Le Mort, le Mourant et la Religion Frédéric Jacquier (1799 - 18?)

Un mourant se désespérait,
Se débattait
Et se crispait de belle sorte
En voyant la Mort à sa porte ;
Cet homme était un grand pécheur
Ayant la conscience et l'âme bourrelées ;
Ce n'était pas un brigand, un voleur,
C'était un ancien procureur.
Il avait exercé près de quarante années !...

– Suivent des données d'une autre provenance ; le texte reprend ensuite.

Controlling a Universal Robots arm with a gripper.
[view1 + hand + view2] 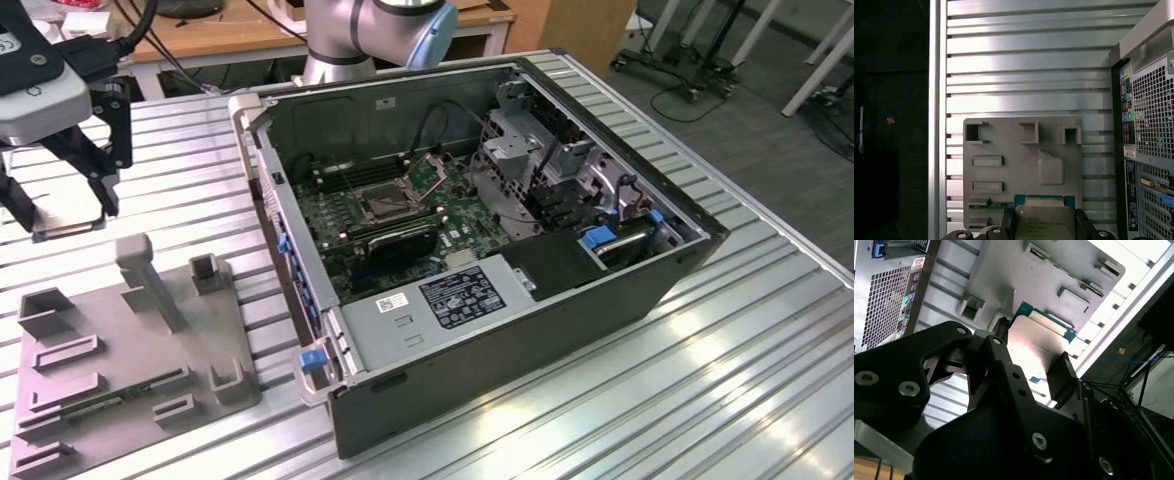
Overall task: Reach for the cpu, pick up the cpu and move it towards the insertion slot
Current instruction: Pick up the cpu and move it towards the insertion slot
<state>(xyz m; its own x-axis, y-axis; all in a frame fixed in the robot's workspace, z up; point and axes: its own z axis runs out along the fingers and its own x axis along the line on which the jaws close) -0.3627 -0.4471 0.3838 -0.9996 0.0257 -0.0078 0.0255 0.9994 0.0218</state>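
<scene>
At the exterior view's left, above the table (747, 330) and near the gray tray (134, 340), the end effector (63, 212) grips the cpu (1039, 340) between closed fingers. Pickup looks complete. The insertion slot (387, 205), inside the computer case (534, 330), lies well apart, so the transfer is not yet done.

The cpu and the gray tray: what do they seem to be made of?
The cpu: its top looks like silvery metal with a dull sheen that catches the light; its green rim looks like circuit board. The gray tray: probably plastic, matte and evenly gray, with moulded recesses.
</scene>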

La Mort, qui ricanait en l'entendant crier,
Met son pied droit sur un vieux sablier ;
Puis, regardant le moribond en face.
Elle tire la langue et lui fait la grimace,
En lui disant : « Aux temps qui ne sont plus,
Nous avions, m'a-t-on dit, les doigts un peu crochus,
Et nous avons fait nos fredaines,
Au lieu de faire des neuvaines.
Tu me parais très marri de partir,
Il te faut pourtant déguerpir ;
Le proverbe le dit : il faut en cette vie
Avoir de la philosophie ;
Il faut se faire une raison.
Je veux te régaler d'un morceau de musique.
Tu l'aimes avec passion ;
C'est un morceau nouveau, riche, admirable, unique,
C'est un morceau de ma façon. »
Sous sa cape pendait un mauvais violon ;
Elle l'accorde avec mainte contorsion, ;
Et soudain l'horrible camarde,
L'abominable goguenarde
Se met à lui racler mille sons discordants,
Et mille notes sans pareilles
A faire fendre les oreilles.
Le moribond grinçait des dents ;
Sa poitrine était haletante.
Soudain à son chevet vint la Religion
En robe blanche et pleine d'onction,
Pieuse, affable et consolante.
La Mort, qui ne l'attendait pas,
S'inclina par respect, recula de trois pas.
« Mon fils, il ne faut point que la Mort t'épouvante ;
Ne crains-rien ; penche-toi
Vers moi.
En Dieu, cher fils, place ta confiance ;
Sa miséricorde est immense.... »
Le moribond se jeta dans ses bras,
Et quand la Mort, revenant sur ses pas,
Voulut s'approcher de sa proie,
Goguenarde toujours et semblant épier
Les derniers grains de sable épars au sablier,
Calme, le moribond l'attendait avec joie.